Numbers
A review of Gordon Wenham's, "Numbers," by Dr. Richard Hess.
Wenham, Gordon J. Numbers. Old Testament Guides. Sheffield: JSOT, 1997. 130 pp. Paperback, £6.95; $9.95. ISBN 1850758018.
Gordon Wenham is well equipped to write this study guide. He also authored the 1981 commentary on Numbers for the Tyndale Old Testament Commentary series. The work begins with a review of various attempts to analyze the book from a literary perspective, with the use of literary chiasms, panels, and cycles; the last one being Wenham’s own approach to the overall structure of the book. Wenham classifies the book under the general rubric, theological or prophetic history. However, he isolates and discusses the many genres and styles that occur (census, administration, and dedication lists; purity rules; priestly blessing; case law reports; routes; complaints; victory songs; battle records; obituaries; cultic calendars; boundary definitions; and the Book of Balaam, a comic tale of pagan prophecy). The analysis of the sources of Numbers, using the Documentary Hypothesis, and ancient and modern approaches to the fragmentary hypothesis, are reviewed. Wenham prefers a holistic reading and questions whether these other approaches always accomplish what they set out to do. Ten pages on the historical value of Numbers questions the circular reasoning of much discussion and provides an extremely helpful summary of historical, textual, and archaeological evidence that fits best with a second millennium B.C. origin for the book. The chapter on the theology of Numbers reviews various approaches and concludes with approval that recent contributions have centered around the theme of God’s faithfulness to his covenant and Israel’s tendency toward disobedience and unbelief. Deuteronomy, Ezekiel, Psalms, the Temple Scroll, Josephus, and the New Testament all refer to Numbers. Wenham concludes his discussion with a summary of how each of these uses Numbers as a source. There are no footnotes but helpful annotated bibliographies abound throughout the work.

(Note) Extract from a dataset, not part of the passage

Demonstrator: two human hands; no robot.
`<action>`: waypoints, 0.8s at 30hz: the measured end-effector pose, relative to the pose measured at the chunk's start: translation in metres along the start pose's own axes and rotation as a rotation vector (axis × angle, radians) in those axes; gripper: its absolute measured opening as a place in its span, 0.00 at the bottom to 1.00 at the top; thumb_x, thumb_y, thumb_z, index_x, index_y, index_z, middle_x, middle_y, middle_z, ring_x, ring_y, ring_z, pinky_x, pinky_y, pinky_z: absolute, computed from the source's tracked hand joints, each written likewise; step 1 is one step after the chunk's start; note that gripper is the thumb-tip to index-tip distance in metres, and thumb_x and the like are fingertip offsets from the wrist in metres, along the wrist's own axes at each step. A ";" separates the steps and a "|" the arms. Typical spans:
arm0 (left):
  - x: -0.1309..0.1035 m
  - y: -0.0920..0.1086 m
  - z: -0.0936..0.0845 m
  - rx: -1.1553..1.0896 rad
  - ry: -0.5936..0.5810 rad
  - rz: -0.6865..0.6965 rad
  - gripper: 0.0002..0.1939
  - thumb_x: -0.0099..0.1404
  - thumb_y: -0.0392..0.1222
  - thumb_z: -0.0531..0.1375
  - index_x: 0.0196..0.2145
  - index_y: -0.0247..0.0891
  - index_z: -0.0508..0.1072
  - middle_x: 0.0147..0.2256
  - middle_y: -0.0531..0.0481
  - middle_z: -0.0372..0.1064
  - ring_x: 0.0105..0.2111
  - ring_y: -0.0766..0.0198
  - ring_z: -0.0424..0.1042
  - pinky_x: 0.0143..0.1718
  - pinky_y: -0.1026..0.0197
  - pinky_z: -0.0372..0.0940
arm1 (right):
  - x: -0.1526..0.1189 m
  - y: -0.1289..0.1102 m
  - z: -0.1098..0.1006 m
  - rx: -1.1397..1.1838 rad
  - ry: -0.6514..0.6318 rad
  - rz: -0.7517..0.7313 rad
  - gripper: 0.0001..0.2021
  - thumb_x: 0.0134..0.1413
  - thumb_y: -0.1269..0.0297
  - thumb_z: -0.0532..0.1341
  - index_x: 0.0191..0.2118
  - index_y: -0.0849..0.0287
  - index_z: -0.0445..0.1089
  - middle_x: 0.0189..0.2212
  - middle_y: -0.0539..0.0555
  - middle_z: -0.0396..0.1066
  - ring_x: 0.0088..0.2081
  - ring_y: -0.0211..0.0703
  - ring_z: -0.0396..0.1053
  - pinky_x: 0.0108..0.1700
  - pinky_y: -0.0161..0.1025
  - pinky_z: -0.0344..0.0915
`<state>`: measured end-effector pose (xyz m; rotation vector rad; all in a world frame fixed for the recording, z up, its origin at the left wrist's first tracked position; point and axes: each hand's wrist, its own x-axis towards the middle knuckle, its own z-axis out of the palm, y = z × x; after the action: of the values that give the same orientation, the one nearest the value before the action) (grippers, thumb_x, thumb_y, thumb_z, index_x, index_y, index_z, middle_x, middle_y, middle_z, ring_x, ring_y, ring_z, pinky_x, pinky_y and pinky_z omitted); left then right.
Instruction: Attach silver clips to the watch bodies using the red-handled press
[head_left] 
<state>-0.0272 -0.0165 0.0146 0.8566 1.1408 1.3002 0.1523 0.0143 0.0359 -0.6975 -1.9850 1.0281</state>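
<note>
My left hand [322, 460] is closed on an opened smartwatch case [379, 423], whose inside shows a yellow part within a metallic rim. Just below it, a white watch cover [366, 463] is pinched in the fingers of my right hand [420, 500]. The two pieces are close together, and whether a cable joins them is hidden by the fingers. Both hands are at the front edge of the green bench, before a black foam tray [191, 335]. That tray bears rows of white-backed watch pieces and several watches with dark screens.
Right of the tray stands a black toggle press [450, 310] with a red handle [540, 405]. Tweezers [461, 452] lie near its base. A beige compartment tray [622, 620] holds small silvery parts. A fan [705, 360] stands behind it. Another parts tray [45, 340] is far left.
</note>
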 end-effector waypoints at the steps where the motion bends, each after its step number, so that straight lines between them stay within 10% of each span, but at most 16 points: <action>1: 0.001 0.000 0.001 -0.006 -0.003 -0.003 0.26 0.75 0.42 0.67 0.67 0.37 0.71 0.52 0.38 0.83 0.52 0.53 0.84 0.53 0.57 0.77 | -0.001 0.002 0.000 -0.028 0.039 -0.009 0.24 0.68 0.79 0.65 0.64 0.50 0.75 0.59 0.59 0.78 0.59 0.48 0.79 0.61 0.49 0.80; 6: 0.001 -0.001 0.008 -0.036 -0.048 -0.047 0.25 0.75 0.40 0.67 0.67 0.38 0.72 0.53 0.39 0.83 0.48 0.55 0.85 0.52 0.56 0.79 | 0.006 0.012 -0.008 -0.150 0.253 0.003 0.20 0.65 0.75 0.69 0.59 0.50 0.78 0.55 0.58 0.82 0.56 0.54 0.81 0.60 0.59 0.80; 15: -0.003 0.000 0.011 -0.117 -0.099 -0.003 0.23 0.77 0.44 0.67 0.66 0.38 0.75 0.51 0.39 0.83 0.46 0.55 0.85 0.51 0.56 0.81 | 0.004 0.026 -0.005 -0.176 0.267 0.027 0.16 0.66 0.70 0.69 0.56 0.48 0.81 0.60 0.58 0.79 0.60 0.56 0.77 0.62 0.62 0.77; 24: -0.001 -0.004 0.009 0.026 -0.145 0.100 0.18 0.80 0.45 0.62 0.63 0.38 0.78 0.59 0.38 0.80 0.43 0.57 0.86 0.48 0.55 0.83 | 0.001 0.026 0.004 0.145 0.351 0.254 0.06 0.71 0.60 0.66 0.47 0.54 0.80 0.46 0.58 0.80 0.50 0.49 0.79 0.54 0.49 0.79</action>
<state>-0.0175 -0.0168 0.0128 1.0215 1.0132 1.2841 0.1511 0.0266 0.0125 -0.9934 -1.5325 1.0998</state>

There is much to like about Wenham’s contribution. The student of the Bible will learn a great deal about the content of the book of Numbers, its background, and its historical and literary contexts. Thus the work fulfills the goals of the series in which it is published. There is little that is missing from the work, although a paragraph or two on textual criticism and the position of Number in the major versions would have been helpful. One of Wenham’s possibilities on the large census numbers (that the word for “thousand”, Hebrew ‘elef, actually means “troop”) is now confirmed by the important study of C. Humphreys in the 1998 journal of Vetus Testamentum (in a slightly variant form). In light of the author’s own observation that, “the perspective of the latter half of Numbers is of the certain and imminent possession of the land”, it is surprising that the many close ties between Numbers and the book of Joshua are not mentioned in the final chapter on “Later Interpretations”. These, however, are small criticisms. The book remains the finest available introduction to the book of Numbers in English.